TASK DIRECTIONS:
The data below is to be written out exactly, with no pictures.
- Opening Delimiter -
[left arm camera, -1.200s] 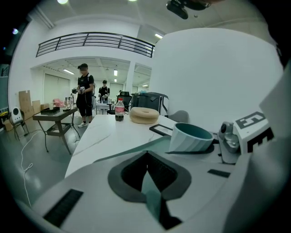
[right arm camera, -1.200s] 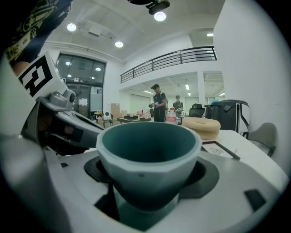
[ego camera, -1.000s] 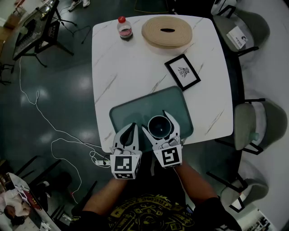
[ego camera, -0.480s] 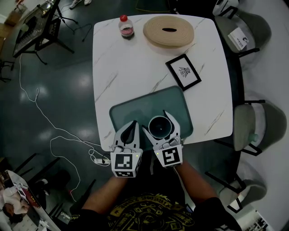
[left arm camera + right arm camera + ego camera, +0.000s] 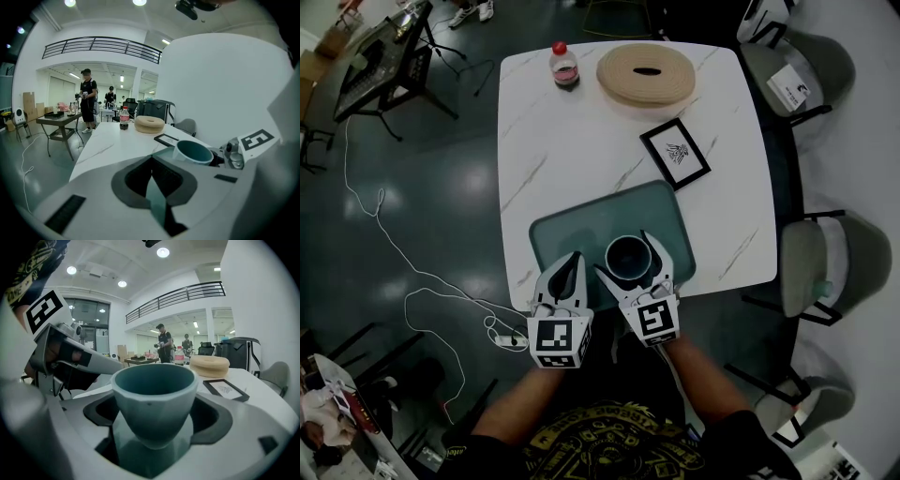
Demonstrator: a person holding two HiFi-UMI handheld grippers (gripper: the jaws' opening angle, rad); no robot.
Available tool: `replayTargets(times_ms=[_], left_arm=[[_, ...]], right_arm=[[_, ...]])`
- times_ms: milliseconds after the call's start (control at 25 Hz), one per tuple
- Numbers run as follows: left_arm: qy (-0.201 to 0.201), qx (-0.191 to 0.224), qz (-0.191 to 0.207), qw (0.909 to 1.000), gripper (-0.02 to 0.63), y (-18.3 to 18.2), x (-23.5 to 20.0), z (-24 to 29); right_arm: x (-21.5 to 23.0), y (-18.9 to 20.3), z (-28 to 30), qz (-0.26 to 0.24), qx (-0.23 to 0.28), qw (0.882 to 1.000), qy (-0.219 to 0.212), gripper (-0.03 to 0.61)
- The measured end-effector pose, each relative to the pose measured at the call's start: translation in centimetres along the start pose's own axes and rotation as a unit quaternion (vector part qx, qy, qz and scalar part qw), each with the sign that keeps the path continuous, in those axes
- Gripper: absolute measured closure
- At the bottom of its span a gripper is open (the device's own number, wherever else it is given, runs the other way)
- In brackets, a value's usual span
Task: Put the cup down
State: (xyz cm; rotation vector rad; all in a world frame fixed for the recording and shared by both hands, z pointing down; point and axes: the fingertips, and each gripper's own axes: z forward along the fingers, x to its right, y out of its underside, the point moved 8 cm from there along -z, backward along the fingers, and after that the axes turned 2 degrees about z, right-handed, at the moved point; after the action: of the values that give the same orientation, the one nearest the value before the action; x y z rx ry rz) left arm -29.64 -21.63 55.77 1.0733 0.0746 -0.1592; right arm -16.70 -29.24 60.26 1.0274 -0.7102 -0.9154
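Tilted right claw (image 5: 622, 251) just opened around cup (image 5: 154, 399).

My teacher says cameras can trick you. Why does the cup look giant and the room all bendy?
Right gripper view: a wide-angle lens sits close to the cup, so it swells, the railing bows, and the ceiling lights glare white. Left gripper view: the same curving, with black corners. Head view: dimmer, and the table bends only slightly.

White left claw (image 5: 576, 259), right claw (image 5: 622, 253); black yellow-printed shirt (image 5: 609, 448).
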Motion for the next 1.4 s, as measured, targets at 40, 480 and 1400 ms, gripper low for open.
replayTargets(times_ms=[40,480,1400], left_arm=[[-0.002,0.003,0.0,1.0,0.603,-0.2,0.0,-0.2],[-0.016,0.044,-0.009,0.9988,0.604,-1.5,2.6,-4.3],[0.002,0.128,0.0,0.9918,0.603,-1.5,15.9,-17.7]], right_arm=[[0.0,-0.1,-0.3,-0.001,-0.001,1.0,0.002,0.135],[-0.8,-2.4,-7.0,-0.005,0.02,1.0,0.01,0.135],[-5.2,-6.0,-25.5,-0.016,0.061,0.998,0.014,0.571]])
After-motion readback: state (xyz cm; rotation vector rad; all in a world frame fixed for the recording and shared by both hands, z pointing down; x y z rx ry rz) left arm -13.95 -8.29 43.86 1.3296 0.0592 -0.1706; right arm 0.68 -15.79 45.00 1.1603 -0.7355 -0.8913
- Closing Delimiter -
RESULT BELOW:
[left arm camera, -1.200s] 
[right arm camera, -1.200s] 
[ego camera, -1.000s] 
[ego camera, -0.480s] 
[left arm camera + right arm camera + ego camera, +0.000s] 
Demonstrator: a person holding two HiFi-UMI handheld grippers (gripper: the jaws' opening angle, rad); no robot.
Available tool: `replayTargets(times_ms=[_], left_arm=[[_, ...]], right_arm=[[_, ...]])`
- times_ms: milliseconds after the call's start (control at 25 Hz), one per tuple
- Numbers run as follows: left_arm: qy (-0.201 to 0.201), qx (-0.191 to 0.224), qz (-0.191 to 0.207), qw (0.909 to 1.000), gripper (-0.02 to 0.63), y (-18.3 to 18.2), x (-23.5 to 20.0), z (-24 to 29); right_arm: x (-21.5 to 23.0), y (-18.9 to 20.3), z (-28 to 30), qz (-0.26 to 0.24), qx (-0.23 to 0.28), qw (0.882 to 1.000), qy (-0.219 to 0.212), gripper (-0.03 to 0.61)
- The measured end-effector pose, each relative to the pose measured at the call's start: translation in centimetres along the start pose's own axes and rotation as a unit quaternion (vector part qx, qy, qz and scalar part qw), each with the sign that keeps the path continuous, in those axes
- Gripper: absolute measured closure
- At the bottom of its span a gripper is open (the device's own number, wherever else it is given, runs the other way)
- In brackets, a value's usual span
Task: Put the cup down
State: (xyz cm; rotation vector rad; all in a world frame fixed for the recording and shared by both hands, z pointing down; point and axes: the fingertips, and each gripper's own axes: z forward along the fingers, x to its right, y out of its underside, the point moved 8 cm from there along -z, backward along the fingers, and after that the axes turned 2 degrees about z, right-handed, at the moved point; after the action: of the values that give the same orientation, the one nearest the value before the action; x y z rx ry rz) left arm -29.64 -21.63 55.77 1.0733 0.0746 -0.1592; right arm -16.70 -29.24 60.26 1.0274 -0.7102 -0.9154
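Tilted right claw (image 5: 622, 251) just opened around cup (image 5: 154, 399).

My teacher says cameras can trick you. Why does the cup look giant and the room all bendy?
Right gripper view: a wide-angle lens sits close to the cup, so it swells, the railing bows, and the ceiling lights glare white. Left gripper view: the same curving, with black corners. Head view: dimmer, and the table bends only slightly.

White left claw (image 5: 576, 259), right claw (image 5: 622, 253); black yellow-printed shirt (image 5: 609, 448).
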Motion for the next 1.4 s, as measured, targets at 40, 480 and 1400 ms, gripper low for open.
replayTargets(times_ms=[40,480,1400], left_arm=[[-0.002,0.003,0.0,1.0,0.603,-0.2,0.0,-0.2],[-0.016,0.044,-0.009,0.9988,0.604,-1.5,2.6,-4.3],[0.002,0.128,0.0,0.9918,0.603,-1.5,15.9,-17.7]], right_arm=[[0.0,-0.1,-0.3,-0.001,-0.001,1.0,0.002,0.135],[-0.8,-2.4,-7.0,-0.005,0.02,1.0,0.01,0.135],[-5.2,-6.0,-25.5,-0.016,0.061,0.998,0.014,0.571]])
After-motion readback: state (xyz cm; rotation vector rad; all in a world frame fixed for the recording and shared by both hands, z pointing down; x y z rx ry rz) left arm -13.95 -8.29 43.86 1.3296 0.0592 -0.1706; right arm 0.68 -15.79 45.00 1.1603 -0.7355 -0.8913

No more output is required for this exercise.